We've done it many whole months in the past. Too old to manage that now. Physically, neither of us can. But, with the exception of her periods, it was once a day, pretty much the way she wanted it (and since that was good for me too, maybe it should be said how 'we' wanted it. 

And then came ovarian cysts and ruined it for years.


----------



## RandomDude (Dec 18, 2010)

Considering 1-3x a day is already the routine standard to satisfy her... no thanks!


----------



## ladybird (Jun 16, 2010)

A month of sex, now that would be nice, then then again after that month i probably wouldn't get it for a couple of years after!!


----------



## waiwera (Sep 8, 2009)

We did this about 12 years ago. 

The only time in my life I was LD was after each of my babies being born and breastfed.
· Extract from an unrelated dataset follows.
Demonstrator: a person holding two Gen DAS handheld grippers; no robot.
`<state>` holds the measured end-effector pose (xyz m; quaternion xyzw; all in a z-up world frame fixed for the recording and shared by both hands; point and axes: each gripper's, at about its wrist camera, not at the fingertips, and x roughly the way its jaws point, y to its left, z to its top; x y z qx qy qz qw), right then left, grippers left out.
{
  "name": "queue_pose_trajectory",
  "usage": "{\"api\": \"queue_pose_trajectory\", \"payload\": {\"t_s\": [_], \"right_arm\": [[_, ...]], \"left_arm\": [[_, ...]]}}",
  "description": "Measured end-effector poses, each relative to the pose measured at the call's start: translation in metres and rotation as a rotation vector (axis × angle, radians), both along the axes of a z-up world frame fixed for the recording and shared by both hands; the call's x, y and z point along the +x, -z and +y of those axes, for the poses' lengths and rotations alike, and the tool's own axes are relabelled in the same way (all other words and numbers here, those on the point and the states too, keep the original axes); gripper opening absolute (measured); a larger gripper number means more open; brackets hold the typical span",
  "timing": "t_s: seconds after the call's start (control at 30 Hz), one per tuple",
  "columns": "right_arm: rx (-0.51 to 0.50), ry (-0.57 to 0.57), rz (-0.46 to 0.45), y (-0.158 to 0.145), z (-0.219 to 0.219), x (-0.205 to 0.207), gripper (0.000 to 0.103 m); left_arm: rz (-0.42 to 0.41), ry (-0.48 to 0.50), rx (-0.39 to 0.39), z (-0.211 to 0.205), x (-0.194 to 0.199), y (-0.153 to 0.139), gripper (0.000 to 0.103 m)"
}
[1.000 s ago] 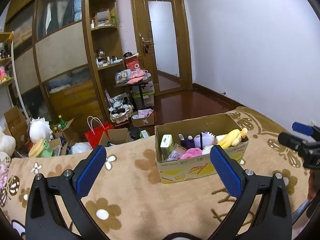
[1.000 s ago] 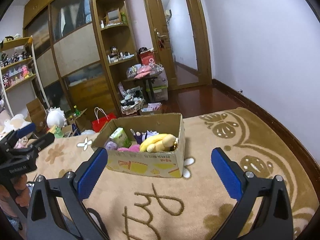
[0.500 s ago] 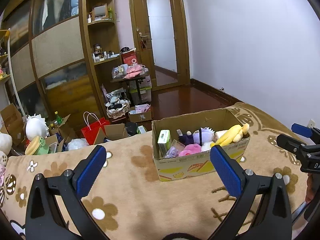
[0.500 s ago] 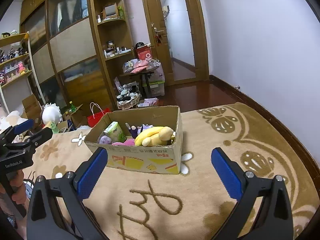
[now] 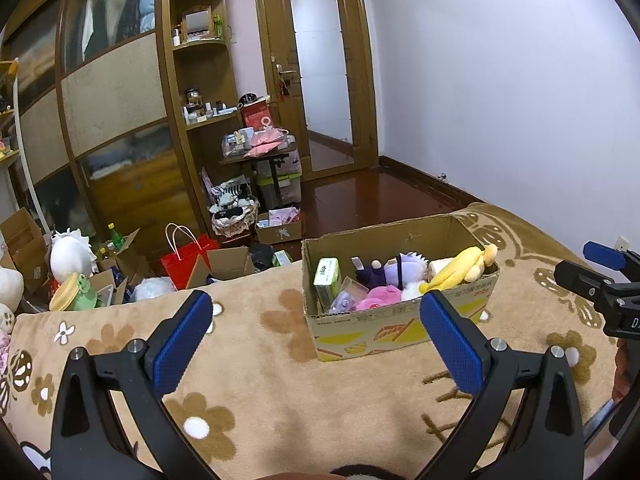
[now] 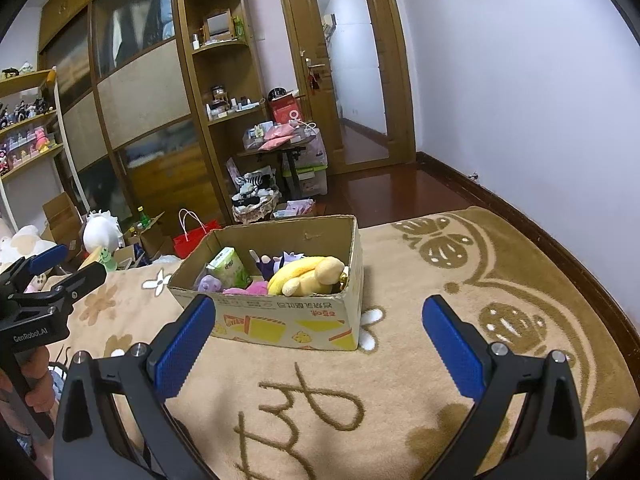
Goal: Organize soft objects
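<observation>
A cardboard box (image 5: pixel 400 320) of soft toys sits on a tan flower-patterned blanket (image 5: pixel 260 380), ahead of both handheld grippers; the left gripper (image 5: pixel 316 344) hangs above the blanket with its 2 blue-padded fingers (image 5: pixel 182 338) spread wide and nothing between them, the box just beyond its right finger; the right gripper (image 6: pixel 318 344) is likewise spread wide and empty, the box just past its left finger; inside the box a yellow plush (image 6: pixel 306 276) lies along the right end, with a purple-haired doll (image 5: pixel 396 270), a pink plush (image 5: pixel 380 296) and a green tissue pack (image 6: pixel 230 268) to its left; beyond the blanket's far edge, a red paper bag (image 5: pixel 188 258), open cartons and a white plush (image 5: pixel 70 254) crowd the floor before a wooden wardrobe (image 5: pixel 112 120).
</observation>
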<state>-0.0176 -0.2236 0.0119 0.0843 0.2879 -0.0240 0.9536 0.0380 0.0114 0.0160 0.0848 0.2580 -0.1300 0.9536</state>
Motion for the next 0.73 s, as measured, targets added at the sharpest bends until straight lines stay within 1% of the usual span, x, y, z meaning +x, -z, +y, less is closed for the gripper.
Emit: {"api": "queue_pose_trajectory", "payload": {"t_s": [0.2, 0.73], "right_arm": [[0.006, -0.003, -0.001, -0.0052, -0.0007, -0.0011, 0.103], [0.011, 0.007, -0.003, -0.0071, -0.0024, -0.0009, 0.103]], "left_arm": [[-0.002, -0.001, 0.008, 0.0010, -0.0013, 0.0016, 0.102], [0.000, -0.005, 0.013, 0.0036, -0.0027, 0.0040, 0.102]]}}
I was off sex but enjoyed it once we got going.

After the last baby..... he was about a year old and I KNEW I needed to get my act together and refocus on my husband. 

We did a month of daily sex and we've never looked back and it definitely re-ignited my sexual spark. It was like it re-awakened something thing that was sleeping.... could have been an absolute fluke though and was really caused by a change in hormones or the alignment of the planets...or something.

Dunno...

He has trouble keeping up these days..,, he does try though...bless him!!

I'm definitely HD.

I would whole heatedly support this action!!!

What's to lose....really??


----------



## tonyarz (Sep 15, 2012)

I have a feeling if I tried this, that I wouldn't be involved in the sex. :/


----------



## MEM2020 (Aug 23, 2009)

You made all this happen JMD. That frequency at year 20 is exceptional


----------



## joelmacdad (Jul 26, 2010)

MEM11363 said:


> You made all this happen JMD. That frequency at year 20 is exceptional


Thanks Mem for all of your significant wisdom. You and others have been helpful. Best of wishes to you and your wife always.


----------



## dixieangel (Jun 28, 2012)

Been married twice. Both times, my husbands greatest pleasure was pleasuring me. Smart really, because it makes sense that if you make sex very enjoyable for your partner, they will want it more. Reading threads here, that isn't always the case and my heart goes out to men that have tried without success. But it was successful for me. I've been very lucky to have husbands that have spoiled me to death sexually.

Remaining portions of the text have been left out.